• [WHAT IS REQUIRED]: Output the entries in full and verbatim, pictures omitted.

• [Stored records]:

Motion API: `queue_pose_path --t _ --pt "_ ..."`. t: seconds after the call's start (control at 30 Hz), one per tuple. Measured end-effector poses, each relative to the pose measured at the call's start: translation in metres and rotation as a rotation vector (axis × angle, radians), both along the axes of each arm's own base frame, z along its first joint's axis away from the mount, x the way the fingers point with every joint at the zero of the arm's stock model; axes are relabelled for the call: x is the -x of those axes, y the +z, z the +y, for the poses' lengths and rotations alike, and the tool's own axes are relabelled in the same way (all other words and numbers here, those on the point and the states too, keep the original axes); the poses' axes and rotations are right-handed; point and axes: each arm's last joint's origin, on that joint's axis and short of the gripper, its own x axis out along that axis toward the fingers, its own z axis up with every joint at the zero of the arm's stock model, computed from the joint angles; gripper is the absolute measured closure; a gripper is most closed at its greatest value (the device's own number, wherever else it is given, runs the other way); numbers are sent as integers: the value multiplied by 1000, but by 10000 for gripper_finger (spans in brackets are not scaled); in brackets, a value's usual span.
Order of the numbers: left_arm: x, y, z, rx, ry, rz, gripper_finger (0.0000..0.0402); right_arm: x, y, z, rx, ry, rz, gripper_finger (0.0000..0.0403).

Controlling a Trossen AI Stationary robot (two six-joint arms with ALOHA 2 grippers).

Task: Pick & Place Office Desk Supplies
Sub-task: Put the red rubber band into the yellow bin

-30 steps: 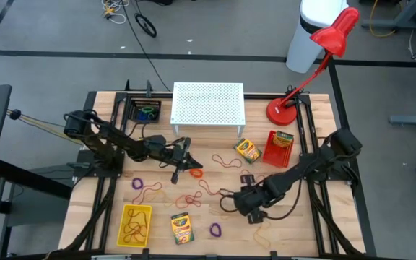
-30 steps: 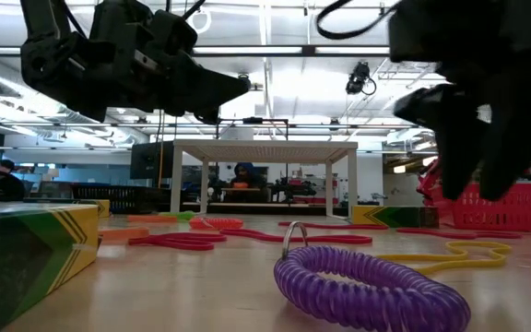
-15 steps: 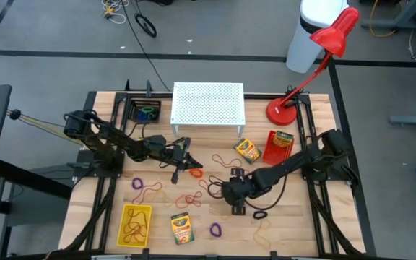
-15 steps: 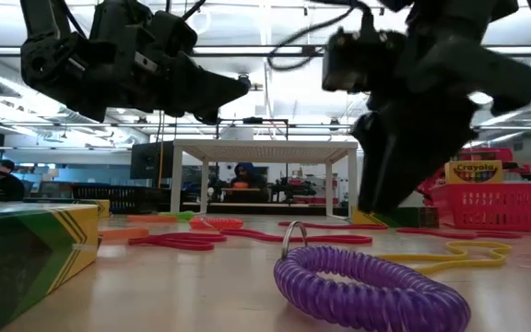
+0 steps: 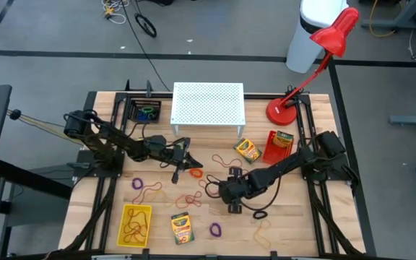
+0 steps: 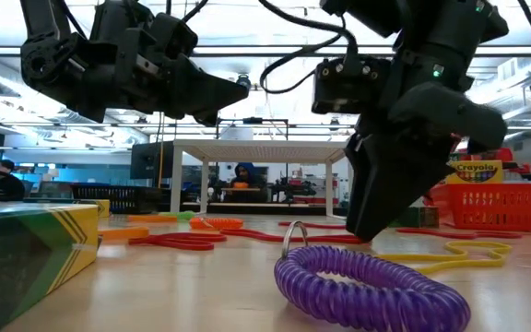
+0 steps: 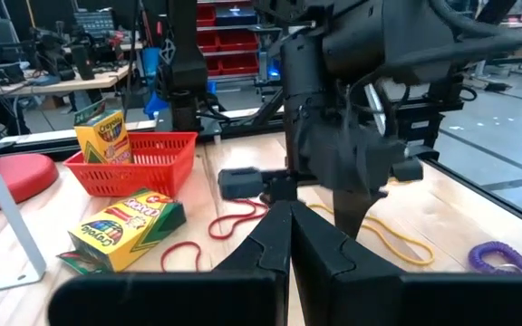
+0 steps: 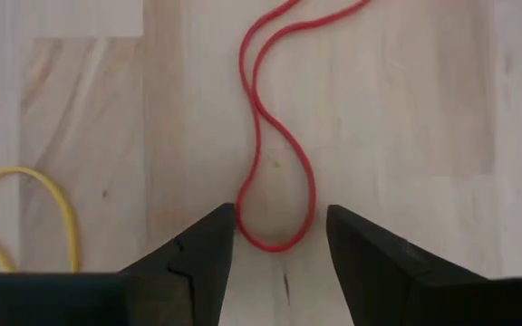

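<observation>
Fingers of the right gripper (image 8: 279, 237) stand spread just above the tabletop (image 8: 406, 109), straddling the closed end of a thin red rubber band (image 8: 275, 172) that lies flat on the wood near the middle of the work area. To do this pick well, the arm should probably drop straight down until the tips touch the wood, keep the band's end loop centred in the gap, and only then close, since so thin a band could slip under a tip that stops too high. A yellow rubber band (image 8: 25, 213) lies beside it and should stay outside the gap. The left gripper (image 5: 188, 165) hovers over the tabletop's left half, fingers pressed together, holding nothing that can be made out.
</observation>
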Motion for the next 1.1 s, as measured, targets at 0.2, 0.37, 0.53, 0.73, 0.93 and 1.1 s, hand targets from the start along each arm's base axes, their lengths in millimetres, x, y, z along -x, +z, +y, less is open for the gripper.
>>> queue_pose_path --t 0.2,0.37,0.53,0.73,0.93,1.1 --pt "0 1 0 7 0 -5 392 -2 -4 1 -10 5 -3 217" --pt "0 1 0 8 -2 -5 392 -2 -4 1 -19 -16 -1 235" --pt "0 1 0 14 18 -4 392 -2 -4 2 -22 -10 -2 310" --pt "0 -3 2 24 82 35 392 4 8 -3 47 -7 -5 395" --pt "0 -3 6 26 188 36 395 17 39 -12 179 -35 -41 393" --pt "-1 -3 4 155 174 54 379 22 64 -22 299 -43 -114 393"
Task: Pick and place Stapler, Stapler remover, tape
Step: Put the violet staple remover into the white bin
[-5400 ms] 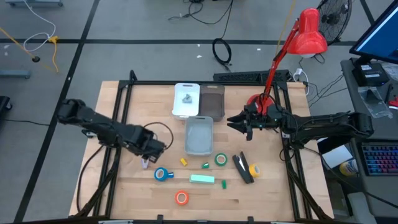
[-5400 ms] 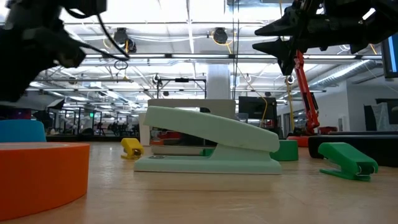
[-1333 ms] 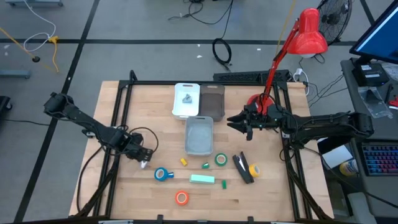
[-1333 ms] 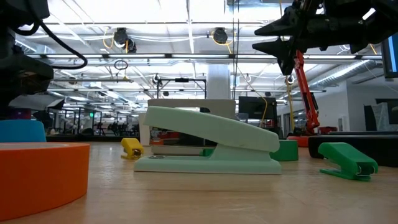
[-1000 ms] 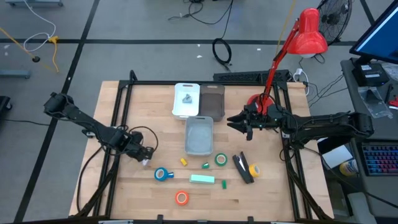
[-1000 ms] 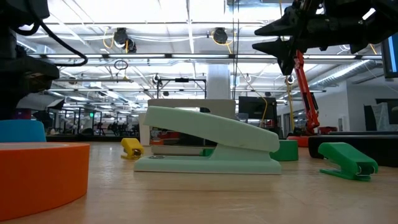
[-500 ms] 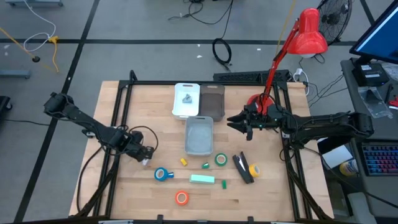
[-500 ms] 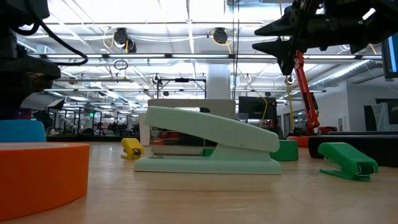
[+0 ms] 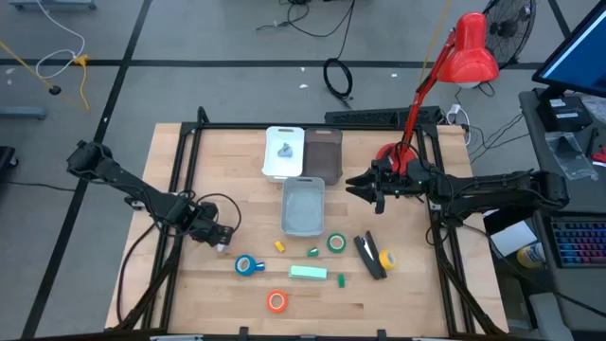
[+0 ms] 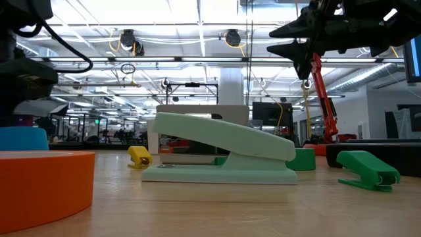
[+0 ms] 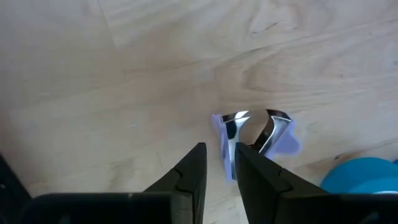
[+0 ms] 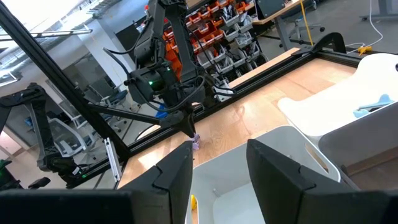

• [SOLVED EXERCISE]:
Motion API: `queue_pose_path --t _ --pt "_ ..."`. t: seconds after the call's start (control at 30 Hz), one per tuple. Measured end-effector poses, each relative to the pose measured at the call's start: translation in metres and rotation as a rotation vector (axis × angle, radians), both along the axes of each arm's own base frame, z along its first joint's axis away from the mount, x the way the fingers point with every joint at the zero of the arm's stock model; axes are relabelled for the call: x is the -x of those axes, y the +z, z the +y, for the poses' lengths and rotations alike, and the tool's own axes are relabelled in the same way (all other words and numbers here, those on the point and the states too, keep the original axes); the poses' axes and rotations are right-handed; point and axes: each arm's last joint's origin, on that joint's axis and short of the gripper, its own x axis out along that axis toward the fingers, its own z axis up with every joint at the zero of the arm's stock model, computed from the joint angles; gripper is the absolute measured closure; a gripper is most closed at its greatest value (the device's own number, wherever else it is given, runs the other way); numbers are sent as integers: the value multiplied by 1000, but by 10000 for gripper_finger (spans in brackets are not scaled); in brackets, a value's usual span.
Order of the numbers: left_arm: x, y, z, rx, ry, rz, gripper_finger (0.0000..0.0402); right_arm: x, y, z, rx, ry, rz, gripper_finger (0.0000..0.0403).

Controlling a Trossen AI Stationary robot (two six-joint arms with ALOHA 2 grippers).

Task: Pick & Place Office Desk Supplies
Sub-task: Put the red rubber band into the yellow bin

-30 steps: 
-30 steps: 
-15 steps: 
-15 steps: 
+0 steps: 
+0 steps: 
+0 steps: 
+0 steps: 

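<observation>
Fingers of the right gripper (image 8: 279, 237) stand spread just above the tabletop (image 8: 406, 109), straddling the closed end of a thin red rubber band (image 8: 275, 172) that lies flat on the wood near the middle of the work area. To do this pick well, the arm should probably drop straight down until the tips touch the wood, keep the band's end loop centred in the gap, and only then close, since so thin a band could slip under a tip that stops too high. A yellow rubber band (image 8: 25, 213) lies beside it and should stay outside the gap. The left gripper (image 5: 188, 165) hovers over the tabletop's left half, fingers pressed together, holding nothing that can be made out.
</observation>
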Motion for the next 1.1 s, as measured, targets at 0.2, 0.37, 0.53, 0.73, 0.93 and 1.1 s, hand targets from the start along each arm's base axes, their lengths in millimetres, x, y, z along -x, +z, +y, less is open for the gripper.
>>> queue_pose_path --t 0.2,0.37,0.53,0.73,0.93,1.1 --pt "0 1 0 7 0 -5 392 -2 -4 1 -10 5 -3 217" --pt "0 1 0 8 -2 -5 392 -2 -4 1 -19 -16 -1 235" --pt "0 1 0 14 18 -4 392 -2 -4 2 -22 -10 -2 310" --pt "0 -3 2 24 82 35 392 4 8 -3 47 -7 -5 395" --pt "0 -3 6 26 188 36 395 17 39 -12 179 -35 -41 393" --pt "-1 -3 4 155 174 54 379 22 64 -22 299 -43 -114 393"
Task: Pick and place Stapler, Stapler remover, tape
Step: Put the violet staple remover into the white bin
[-5400 ms] 
[-5400 ms] 
[-1333 ms] 
[-1333 ms] 
[-1000 ms] 
[-1000 ms] 
[-500 ms] 
[-500 ms] 
[+0 ms] 
[+0 ms] 
[+0 ms] 
[+0 ms] 

The output contains nothing further.